Las malformaciones vasculares (MVs) engloban un amplio grupo de trastornos del desarrollo del sistema circulatorio. Las MVs pueden ser heredadas o producirse de forma esporádica como consecuencia de alteraciones somáticas. El objetivo es el de la validación y evaluación del rendimiento diagnóstico de un panel de genes en la práctica clínica.

Se incluyeron 32 muestras procedentes pacientes con diagnóstico clínico de MV (8 sangres periféricas y 24 biopsias), en los cuales se realizó secuenciación masiva a alta profundidad de un panel de 95 genes (MiSeq, Illumina, 2x150pb).El análisis bioinformático se realizó con el software SeqOne (GRCh37).Se trata de una de las mayores cohortes descritas hasta la fecha.

Se obtiene una cobertura del 100% de las regiones incluidas en el panel, con un porcentaje de alineamiento superior al 99% y un on-target del 66%. El límite de detección es del 3%.

En el 50% (4/8) de las muestras de sangre se detectaron alteraciones germinales en los genes RASA1, EPHB4 y TEK.

En el 67% (16/24) de las muestras de tejido fresco se detectaron alteraciones somáticas de baja frecuencia alélica (FA) en PIK3CA, TEK, GNAQ, KRAS, MAP2K1 y HRAS (Rango de FA: 3,1% - 12,1%).
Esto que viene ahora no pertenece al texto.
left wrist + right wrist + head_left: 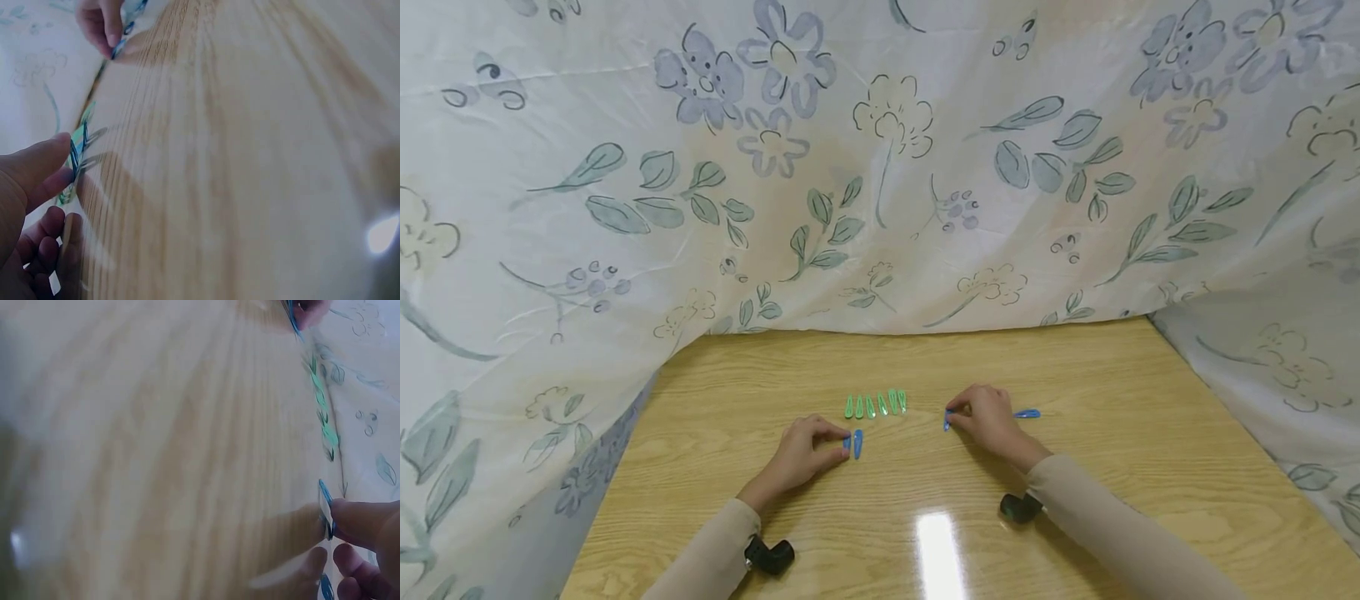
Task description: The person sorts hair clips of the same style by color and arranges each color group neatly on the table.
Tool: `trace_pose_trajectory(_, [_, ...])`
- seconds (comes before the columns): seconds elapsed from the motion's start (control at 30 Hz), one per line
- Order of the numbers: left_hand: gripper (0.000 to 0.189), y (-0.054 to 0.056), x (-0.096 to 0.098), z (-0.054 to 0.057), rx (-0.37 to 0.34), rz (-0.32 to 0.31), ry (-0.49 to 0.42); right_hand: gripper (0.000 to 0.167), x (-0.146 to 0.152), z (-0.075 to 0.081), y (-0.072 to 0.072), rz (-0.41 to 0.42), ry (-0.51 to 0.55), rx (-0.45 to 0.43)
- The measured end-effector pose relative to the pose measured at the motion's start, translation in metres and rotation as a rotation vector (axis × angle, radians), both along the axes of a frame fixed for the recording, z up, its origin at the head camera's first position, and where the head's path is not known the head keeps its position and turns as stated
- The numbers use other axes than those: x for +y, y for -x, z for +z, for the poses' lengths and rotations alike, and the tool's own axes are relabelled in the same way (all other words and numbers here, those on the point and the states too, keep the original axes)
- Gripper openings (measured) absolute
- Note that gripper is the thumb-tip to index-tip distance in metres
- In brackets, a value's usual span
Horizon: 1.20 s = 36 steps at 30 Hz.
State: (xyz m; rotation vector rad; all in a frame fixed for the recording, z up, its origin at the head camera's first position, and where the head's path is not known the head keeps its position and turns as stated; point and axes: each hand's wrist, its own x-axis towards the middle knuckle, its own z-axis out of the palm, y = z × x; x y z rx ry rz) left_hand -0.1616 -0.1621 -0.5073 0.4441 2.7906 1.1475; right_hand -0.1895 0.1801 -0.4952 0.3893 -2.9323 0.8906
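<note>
My left hand (805,450) pinches a blue snap hair clip (847,443) between thumb and forefinger, low over the table. Just to its right lies a second blue hair clip (858,444), nearly parallel. Further right, my right hand (988,417) holds another blue hair clip (947,420) by the fingertips, its long side pointing toward me. Beyond that hand a blue hair clip (1027,413) lies sideways, partly hidden by the hand. In the right wrist view the pinched clip (326,503) stands tilted on edge at the thumb.
A row of several green hair clips (871,406) lies side by side behind the left hand. The wooden table (775,358) ends at a floral cloth (895,250) hanging behind and at both sides. Black wrist cameras (769,557) hang under the sleeves.
</note>
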Motion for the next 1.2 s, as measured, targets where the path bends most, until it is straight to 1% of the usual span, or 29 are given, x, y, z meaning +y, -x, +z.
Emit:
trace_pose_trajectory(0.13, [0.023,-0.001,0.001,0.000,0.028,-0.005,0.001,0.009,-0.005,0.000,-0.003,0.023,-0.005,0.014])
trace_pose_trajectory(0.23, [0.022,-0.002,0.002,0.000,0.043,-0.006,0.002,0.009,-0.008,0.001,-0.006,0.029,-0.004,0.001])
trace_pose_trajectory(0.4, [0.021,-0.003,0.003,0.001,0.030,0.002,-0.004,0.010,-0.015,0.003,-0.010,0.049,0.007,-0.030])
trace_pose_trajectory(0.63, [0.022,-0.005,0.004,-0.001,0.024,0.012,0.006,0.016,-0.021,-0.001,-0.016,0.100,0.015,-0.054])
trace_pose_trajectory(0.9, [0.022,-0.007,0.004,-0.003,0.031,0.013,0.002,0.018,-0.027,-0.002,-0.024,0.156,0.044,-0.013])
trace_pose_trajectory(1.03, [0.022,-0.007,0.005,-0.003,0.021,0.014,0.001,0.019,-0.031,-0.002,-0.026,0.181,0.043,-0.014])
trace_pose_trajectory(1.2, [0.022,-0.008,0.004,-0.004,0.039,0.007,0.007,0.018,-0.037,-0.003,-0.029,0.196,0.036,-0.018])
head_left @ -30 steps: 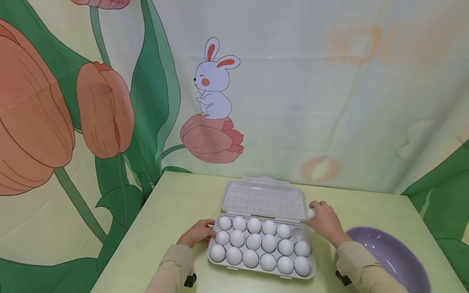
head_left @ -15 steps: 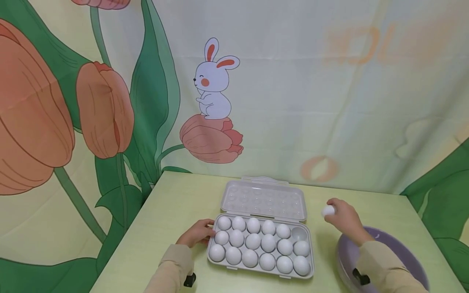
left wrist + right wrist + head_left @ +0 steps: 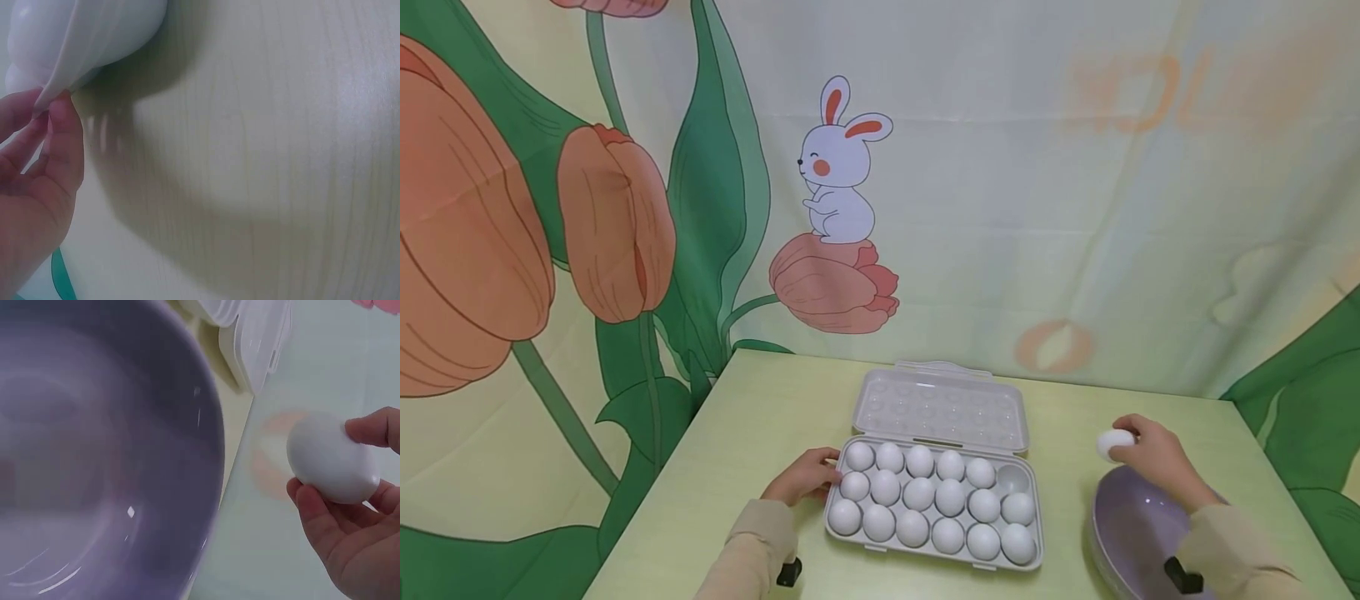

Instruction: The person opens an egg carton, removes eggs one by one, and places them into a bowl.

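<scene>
A white egg (image 3: 330, 457) is pinched between the thumb and fingers of my right hand (image 3: 1157, 457), just above the far rim of a purple bowl (image 3: 1138, 525). In the right wrist view the bowl's inside shows no eggs in the visible part. My left hand (image 3: 805, 477) pinches the left rim of a white plastic egg tray (image 3: 932, 550), as the left wrist view also shows. Rows of white eggs (image 3: 919, 494) fill the tray except for its far right cup (image 3: 1013, 478), which is bare.
The tray's hinged lid (image 3: 940, 408) lies folded back behind it on the pale wood-grain table (image 3: 775, 392). Behind the table hangs a cloth (image 3: 970, 208) printed with tulips and a rabbit. The bowl stands at the table's right, apart from the tray.
My right hand has carried the egg rightward from beside the tray's far right corner to over the bowl's far edge. The left hand and tray have stayed in place.
</scene>
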The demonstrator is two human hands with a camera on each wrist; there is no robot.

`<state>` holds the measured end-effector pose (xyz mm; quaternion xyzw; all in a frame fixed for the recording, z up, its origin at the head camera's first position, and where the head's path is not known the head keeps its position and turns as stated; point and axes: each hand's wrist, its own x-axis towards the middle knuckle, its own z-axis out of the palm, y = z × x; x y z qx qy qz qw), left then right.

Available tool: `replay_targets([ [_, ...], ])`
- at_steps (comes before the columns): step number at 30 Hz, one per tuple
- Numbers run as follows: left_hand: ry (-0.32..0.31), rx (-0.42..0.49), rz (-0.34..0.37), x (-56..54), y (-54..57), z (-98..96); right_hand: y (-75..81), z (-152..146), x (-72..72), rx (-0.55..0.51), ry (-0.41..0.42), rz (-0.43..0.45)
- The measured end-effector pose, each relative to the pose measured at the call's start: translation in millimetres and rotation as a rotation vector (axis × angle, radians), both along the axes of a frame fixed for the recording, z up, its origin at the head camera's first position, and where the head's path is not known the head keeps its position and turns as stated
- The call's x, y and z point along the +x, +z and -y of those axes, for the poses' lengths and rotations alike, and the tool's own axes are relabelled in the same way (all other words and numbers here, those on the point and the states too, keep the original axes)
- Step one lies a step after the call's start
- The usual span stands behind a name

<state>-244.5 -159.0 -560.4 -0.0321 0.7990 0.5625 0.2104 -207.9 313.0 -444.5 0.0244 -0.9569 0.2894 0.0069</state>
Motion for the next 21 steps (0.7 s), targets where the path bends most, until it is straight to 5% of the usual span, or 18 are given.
replay_targets([
  [12,-0.012,0.003,0.0,0.3,0.6,0.9,-6.2,-36.2,11.6,-0.065,0.058,0.141],
  [21,-0.016,-0.004,0.001,0.8,1.3,1.2,-38.0,-58.3,12.6,-0.165,0.102,0.286],
])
Además, en una muestra de tejido se detectó una variante en TEK con una FA del 45%, en este caso es necesario analizar otro tipo de tejido para concluir si la variante es de origen germinal o somático. Los genes más frecuentemente mutados fueron TEK y PIK3CA.

La metodología empleada es adecuada para la detección de alteraciones germinales y somáticas en muestras de sangre o de tejido fresco.
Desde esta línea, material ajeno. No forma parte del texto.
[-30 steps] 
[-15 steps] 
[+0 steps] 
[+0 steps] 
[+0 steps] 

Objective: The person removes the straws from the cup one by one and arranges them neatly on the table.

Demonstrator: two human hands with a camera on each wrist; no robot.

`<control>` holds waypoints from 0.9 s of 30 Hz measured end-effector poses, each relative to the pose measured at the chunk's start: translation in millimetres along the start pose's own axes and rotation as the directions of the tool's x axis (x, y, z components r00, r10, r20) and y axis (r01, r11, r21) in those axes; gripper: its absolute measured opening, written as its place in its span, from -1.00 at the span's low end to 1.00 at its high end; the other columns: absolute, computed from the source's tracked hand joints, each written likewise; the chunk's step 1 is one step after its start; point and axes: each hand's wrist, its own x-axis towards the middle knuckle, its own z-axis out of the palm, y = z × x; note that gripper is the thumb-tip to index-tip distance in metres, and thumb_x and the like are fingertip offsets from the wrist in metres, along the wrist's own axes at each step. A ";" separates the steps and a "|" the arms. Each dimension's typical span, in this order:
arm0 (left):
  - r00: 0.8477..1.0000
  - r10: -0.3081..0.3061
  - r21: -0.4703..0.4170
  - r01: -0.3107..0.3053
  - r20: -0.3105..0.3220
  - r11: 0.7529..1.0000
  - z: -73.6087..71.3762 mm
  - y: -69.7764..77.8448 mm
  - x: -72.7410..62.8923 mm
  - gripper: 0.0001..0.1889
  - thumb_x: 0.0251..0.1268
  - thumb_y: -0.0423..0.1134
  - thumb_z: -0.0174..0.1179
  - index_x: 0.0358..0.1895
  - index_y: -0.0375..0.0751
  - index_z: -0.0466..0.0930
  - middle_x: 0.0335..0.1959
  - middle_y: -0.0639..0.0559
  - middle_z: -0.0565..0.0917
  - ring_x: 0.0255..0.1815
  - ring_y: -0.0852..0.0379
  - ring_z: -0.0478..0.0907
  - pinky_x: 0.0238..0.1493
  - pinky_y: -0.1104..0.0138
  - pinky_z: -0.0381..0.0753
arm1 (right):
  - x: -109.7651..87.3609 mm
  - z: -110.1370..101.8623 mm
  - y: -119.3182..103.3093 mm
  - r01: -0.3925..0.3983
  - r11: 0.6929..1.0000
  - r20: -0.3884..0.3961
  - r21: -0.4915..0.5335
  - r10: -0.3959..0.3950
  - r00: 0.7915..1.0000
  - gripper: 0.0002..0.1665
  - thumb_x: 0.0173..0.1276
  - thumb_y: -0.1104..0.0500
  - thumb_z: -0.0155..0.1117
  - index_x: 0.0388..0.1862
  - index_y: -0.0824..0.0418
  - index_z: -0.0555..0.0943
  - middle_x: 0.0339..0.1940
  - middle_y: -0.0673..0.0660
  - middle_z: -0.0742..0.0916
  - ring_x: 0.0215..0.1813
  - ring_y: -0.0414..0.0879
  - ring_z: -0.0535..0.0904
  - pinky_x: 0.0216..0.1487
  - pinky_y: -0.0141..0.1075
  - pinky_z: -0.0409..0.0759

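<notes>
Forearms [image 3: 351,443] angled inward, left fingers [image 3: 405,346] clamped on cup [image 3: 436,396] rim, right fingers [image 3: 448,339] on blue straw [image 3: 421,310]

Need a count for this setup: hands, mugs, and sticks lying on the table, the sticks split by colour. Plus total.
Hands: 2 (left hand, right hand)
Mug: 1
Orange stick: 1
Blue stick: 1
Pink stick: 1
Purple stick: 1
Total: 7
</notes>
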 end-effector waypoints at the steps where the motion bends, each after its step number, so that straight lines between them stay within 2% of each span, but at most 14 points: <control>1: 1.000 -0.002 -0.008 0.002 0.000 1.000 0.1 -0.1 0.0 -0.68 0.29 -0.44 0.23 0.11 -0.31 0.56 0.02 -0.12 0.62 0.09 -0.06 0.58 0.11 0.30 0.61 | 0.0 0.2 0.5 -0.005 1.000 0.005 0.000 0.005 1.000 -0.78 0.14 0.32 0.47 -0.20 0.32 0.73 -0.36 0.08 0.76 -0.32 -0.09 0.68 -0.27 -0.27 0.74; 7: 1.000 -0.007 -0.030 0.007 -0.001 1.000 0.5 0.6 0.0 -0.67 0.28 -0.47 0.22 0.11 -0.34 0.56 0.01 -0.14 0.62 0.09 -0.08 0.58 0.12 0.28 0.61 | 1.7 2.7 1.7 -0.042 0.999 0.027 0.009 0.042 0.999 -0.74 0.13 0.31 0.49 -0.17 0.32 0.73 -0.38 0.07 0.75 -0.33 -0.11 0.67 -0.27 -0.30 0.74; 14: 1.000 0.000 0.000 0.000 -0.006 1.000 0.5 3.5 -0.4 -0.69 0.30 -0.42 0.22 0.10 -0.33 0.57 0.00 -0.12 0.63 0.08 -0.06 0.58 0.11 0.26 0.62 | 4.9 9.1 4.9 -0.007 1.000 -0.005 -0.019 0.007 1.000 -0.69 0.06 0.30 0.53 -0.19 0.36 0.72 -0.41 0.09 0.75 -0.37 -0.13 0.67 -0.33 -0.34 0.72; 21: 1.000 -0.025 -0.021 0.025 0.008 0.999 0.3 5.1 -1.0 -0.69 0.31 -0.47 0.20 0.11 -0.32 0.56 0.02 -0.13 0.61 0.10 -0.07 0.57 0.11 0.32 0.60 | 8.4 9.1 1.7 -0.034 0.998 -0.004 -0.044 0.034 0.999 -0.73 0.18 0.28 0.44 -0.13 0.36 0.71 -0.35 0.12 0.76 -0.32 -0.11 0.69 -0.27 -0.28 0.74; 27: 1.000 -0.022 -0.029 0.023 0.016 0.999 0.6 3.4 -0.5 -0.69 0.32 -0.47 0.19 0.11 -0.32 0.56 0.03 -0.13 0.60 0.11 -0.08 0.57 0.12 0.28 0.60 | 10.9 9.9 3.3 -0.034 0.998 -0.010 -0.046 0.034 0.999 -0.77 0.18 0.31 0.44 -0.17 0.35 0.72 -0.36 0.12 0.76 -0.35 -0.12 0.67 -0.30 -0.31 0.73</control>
Para la detección de las alteraciones somáticas de baja frecuencia alélica es imprescindible la secuenciación masiva a alta profundidad.

Nuestros hallazgos amplían el espectro molecular de las MVs y muestran la relevancia de las pruebas genéticas para el diagnóstico preciso y la selección de las terapias dirigidas.